Não é muito fácil. Porque já
estou destreinado e porque, se calhar, ando a ler livros a que se pode chamar
sem história bem definida. É como se um grupo de escritores todos com algumas
características comuns decidissem fazer um clube em que apenas se podem escrever
livros sem história. Ou em que a história apareça em segundo plano, atrás da
análise retrospetiva da vida e de, principalmente, da análise das angústias
instantâneas dos escritores.
Assim se repente lembro-me do Ian
McEwan, do Michel Houelebeq e do David Lodge. Embalados por uma carreira de
livros bem aceites, chegaram a um momento em que o que lhes interessa é descreverem-se
com maior ou menor grau de exposição, sendo as personagens em que eles encarnam
os fios condutores das respetivas vidas.
E se calhar o maior exemplo
destes três é mesmo o Ian McEwan e o maior exemplo destes é o livro Lições. É a
história da vida de uma pessoa que podia ser contada em 20 linhas e é contada
em 600 páginas, sendo que as diferenças entre as duas versões são apenas
estados de espírito do autor.
Numa aproximação pragmática,
diria que:
- · Roland era filho de um militar e passou parte da sua juventude na Líbia;
- · Quando regressou a Inglaterra foi para um colégio interno;
- · Onde teve lições de piano com uma professora que um dia o tocou intimamente;
- · Um dia, foi a casa da professora, que o seduziu sexualmente e continuou a fazê-lo durante bastante tempo. Roland ainda era menor mas, naturalmente, adorou o abuso. Quando percebeu que a professora queria casar com ele, fugiu algo contrariado.

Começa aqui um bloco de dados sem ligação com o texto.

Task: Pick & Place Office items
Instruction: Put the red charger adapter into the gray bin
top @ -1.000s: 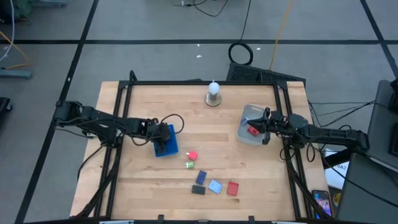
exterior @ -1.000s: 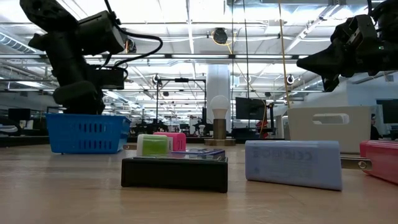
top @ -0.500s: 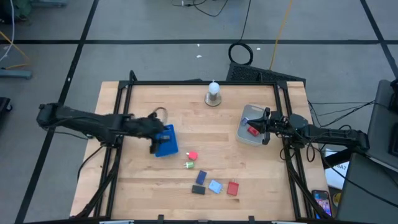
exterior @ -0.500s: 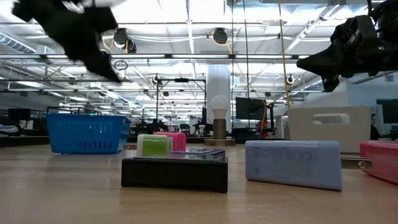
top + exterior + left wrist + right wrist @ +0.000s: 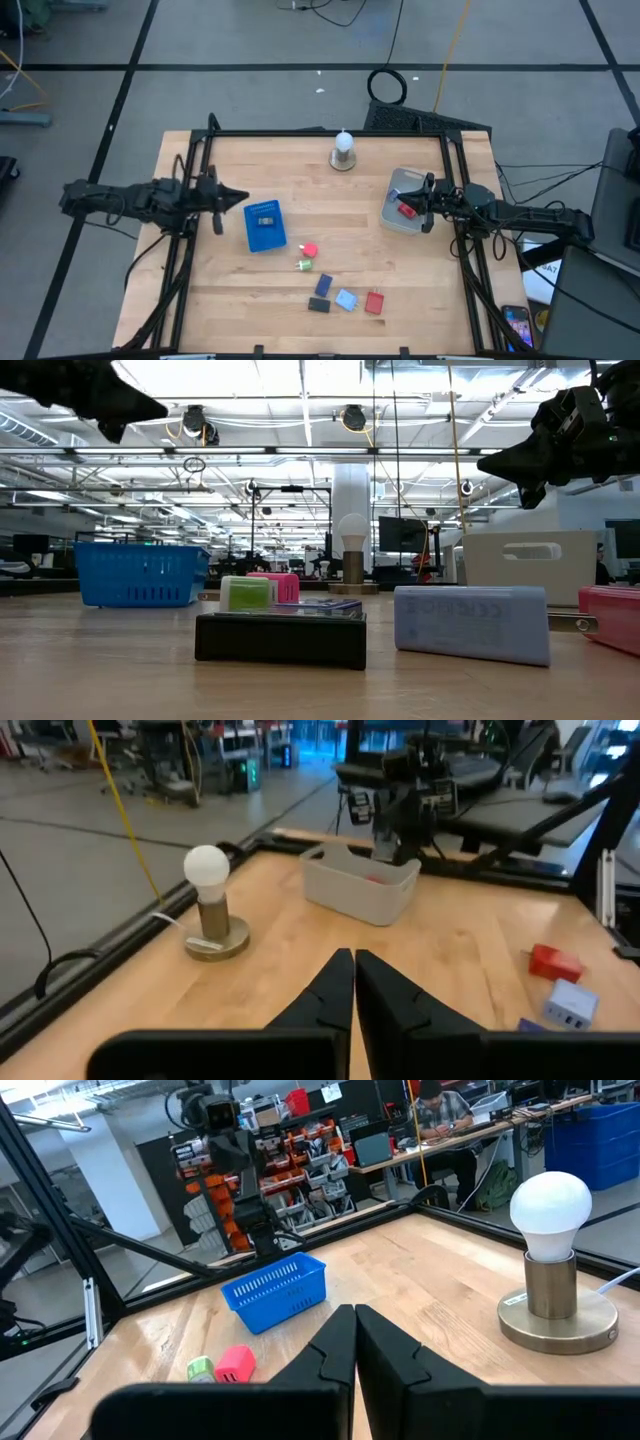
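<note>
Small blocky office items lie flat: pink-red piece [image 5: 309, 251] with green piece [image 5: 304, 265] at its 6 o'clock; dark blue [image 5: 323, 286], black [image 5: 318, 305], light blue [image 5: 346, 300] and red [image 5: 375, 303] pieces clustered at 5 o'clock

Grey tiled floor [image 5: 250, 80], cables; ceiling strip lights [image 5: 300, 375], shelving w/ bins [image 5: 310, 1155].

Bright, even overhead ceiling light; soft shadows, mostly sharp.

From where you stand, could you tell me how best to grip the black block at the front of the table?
Take the black block across its short sides, coming straight down. It lies flat and low, with a blue piece close behind it.
</note>
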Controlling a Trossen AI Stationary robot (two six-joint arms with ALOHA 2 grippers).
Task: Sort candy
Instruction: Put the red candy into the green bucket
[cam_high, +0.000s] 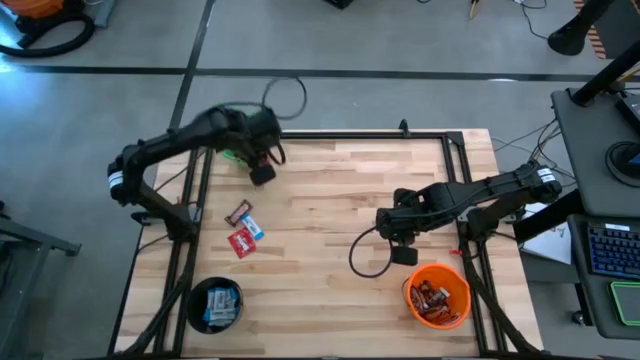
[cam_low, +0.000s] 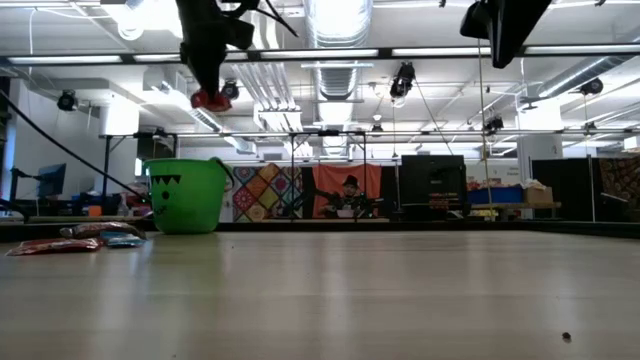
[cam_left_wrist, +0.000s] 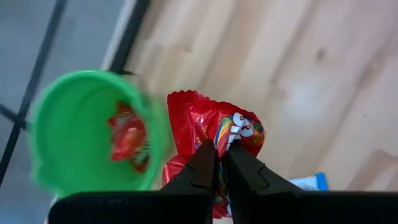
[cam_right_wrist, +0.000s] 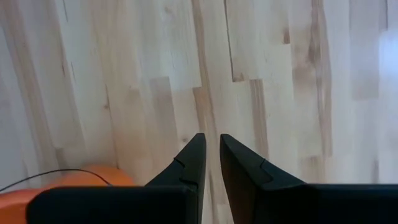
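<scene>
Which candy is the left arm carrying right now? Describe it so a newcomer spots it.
Start at the green bucket at the table's far left corner. Just beside its rim hangs the left end effector, shut on a red packet. It is the only candy off the table; the other loose pieces lie flat on the wood.
</scene>
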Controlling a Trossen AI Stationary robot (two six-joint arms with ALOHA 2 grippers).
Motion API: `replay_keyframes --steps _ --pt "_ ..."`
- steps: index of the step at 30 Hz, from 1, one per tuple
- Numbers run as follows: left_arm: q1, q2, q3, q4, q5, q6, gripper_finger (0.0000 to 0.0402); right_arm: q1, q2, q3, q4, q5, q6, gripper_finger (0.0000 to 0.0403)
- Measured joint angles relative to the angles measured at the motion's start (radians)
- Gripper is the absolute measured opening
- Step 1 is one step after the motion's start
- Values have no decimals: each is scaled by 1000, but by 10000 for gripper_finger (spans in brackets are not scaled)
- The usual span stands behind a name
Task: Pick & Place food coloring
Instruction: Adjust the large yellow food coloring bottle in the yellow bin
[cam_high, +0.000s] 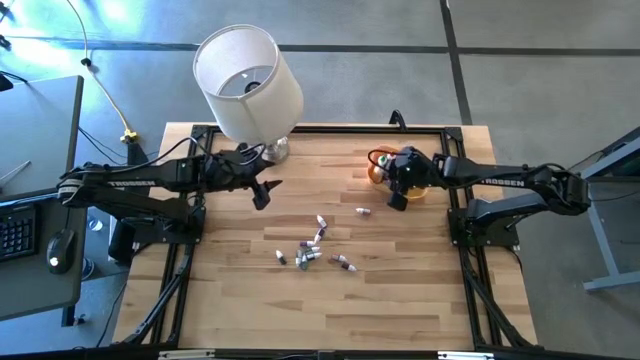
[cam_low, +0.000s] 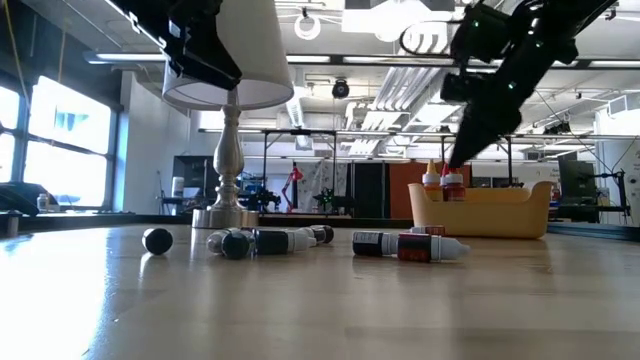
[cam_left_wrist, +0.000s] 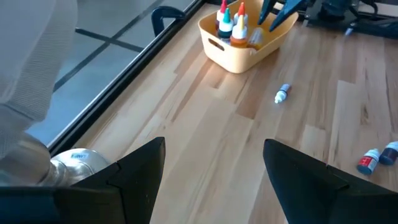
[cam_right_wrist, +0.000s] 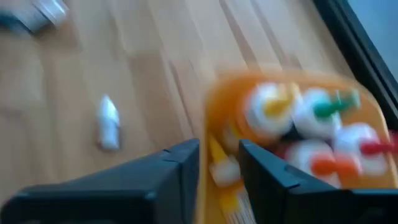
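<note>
While the right arm is reaching in from the right edge of the worktop (cam_high: 400, 310) in the high view, the right gripper (cam_high: 398, 197) is hanging over the near rim of the orange bowl (cam_high: 377, 172), which is sitting toward the far right of the worktop. Most of the loose food coloring bottles (cam_high: 310, 252) are lying in a cluster mid-worktop, with a single whitish bottle (cam_high: 362, 211) lying just beside the bowl. The left arm is waiting near the far left, next to the lamp (cam_high: 248, 82).

From the low view, the right gripper (cam_low: 460, 150) is pointing steeply down at the bowl (cam_low: 480, 212), where bottles are standing upright. Loose bottles (cam_low: 400, 244) are lying on their sides in a row along the worktop.

Through the left wrist view, the left gripper (cam_left_wrist: 214, 168) is holding its fingers wide apart with nothing between them, level above the worktop.

Through the right wrist view, the right gripper (cam_right_wrist: 221, 162) is showing a narrow gap straddling the bowl (cam_right_wrist: 211, 99) rim; a yellow bottle (cam_right_wrist: 219, 163) is sitting in that gap, and whether it is gripped or just released cannot be told.

Judged risk: with the fingers this close to the rim, lifting away could snag the bowl or topple the standing bottles; a bottle sticking to a finger could be dragged back out.
</note>
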Motion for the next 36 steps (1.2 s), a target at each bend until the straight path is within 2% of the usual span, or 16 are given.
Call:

- · Não foi para a faculdade. Colecionou experiências de vida. Numa delas criou uma relação com a Alemanha de Leste, a qual acabou com a vivência em direto da queda do muro.
- · Para ganhar dinheiro, dava aulas de ténis e escrevia frases sentimentalmente significativas para uma empresa de cartões.
- · Casou com Alissa, uma alemã de quem teve um filho chamado Lawrence.
- · A alemã abandonou-o (e ao filho) para se tornar uma escritora. O que fez com que se tornasse, na minha opinião, num ótimo pai.
- · Casou com Daphne que morreu de cancro. Expandiu a família juntado a Lawrence as duas filhas da mulher.
- · Os filhos multiplicaram-se e criou-se à sua volta uma família muito moderna.
- · Reencontrou Miriam (a professora de piano) e não lhe perdoou o abuso.
- · Reencontrou Alissa, entretanto transformada na maior escritora da Alemanha. E perdoou-lhe o abandono.
- · E foi isto.
É verdade que ao longo destas
etapas corre um rio de boa prosa que se transforma num lago de sentimentos.
Todas estas pessoas sentem e Roland consegue perceber isso, sendo, no entanto,
que a sua interiorização de todos estes sentimentos não deixa de ma parecer uma
maratona de algum egoísmo. Tipo parece que estas pessoas apenas existiram
(fosse na vida real do livro ou na cabeça do argumento do escritor) para justificar
as angústias interiores de Roland. O que me parece manifestamente pouco, porque
não deixa de ser apenas um indivíduo, e não muito interessante.
Por outro lado, se eu fosse um
escritor que quisesse escrever sobre a família e sobre as relações
interpessoais, tentaria fazê-lo menos em volta de um único umbigo e mais
aproveitando as individualidades de todas as outras pessoas à volta.
Não é um monólogo porque não é narrado
na primeira pessoa, mas é uma história na terceira pessoa em que tudo se passa
à volta da primeira. E isso não é muito honesto, porque se calhar, enquanto leitor,
preferia ver a história sob o ponto de vista dos outros personagens, quase
todos potencialmente mais interessantes que Roland. E o escritor não deixa que
isso aconteça e prende-me 600 páginas sempre ao mesmo tipo, inteligente, mas
aborrecido.
E eu chego ao fim do livro e não
sei que diga. Gostei porque a escrita é competente. Mas sempre que o abria
apetecia-me ver uma séria qualquer. Apenas a consciência que apenas a leitura é
cultura me fez seguir em frente. Não pretendo reler…Aliás, nem pretendia
escrever sobre o livro. Apenas o faço a ver se acordo o cérebro, pouco a pouco,
e volta à dinâmica do passado, agora que tempo é maior mas a vontade é menor…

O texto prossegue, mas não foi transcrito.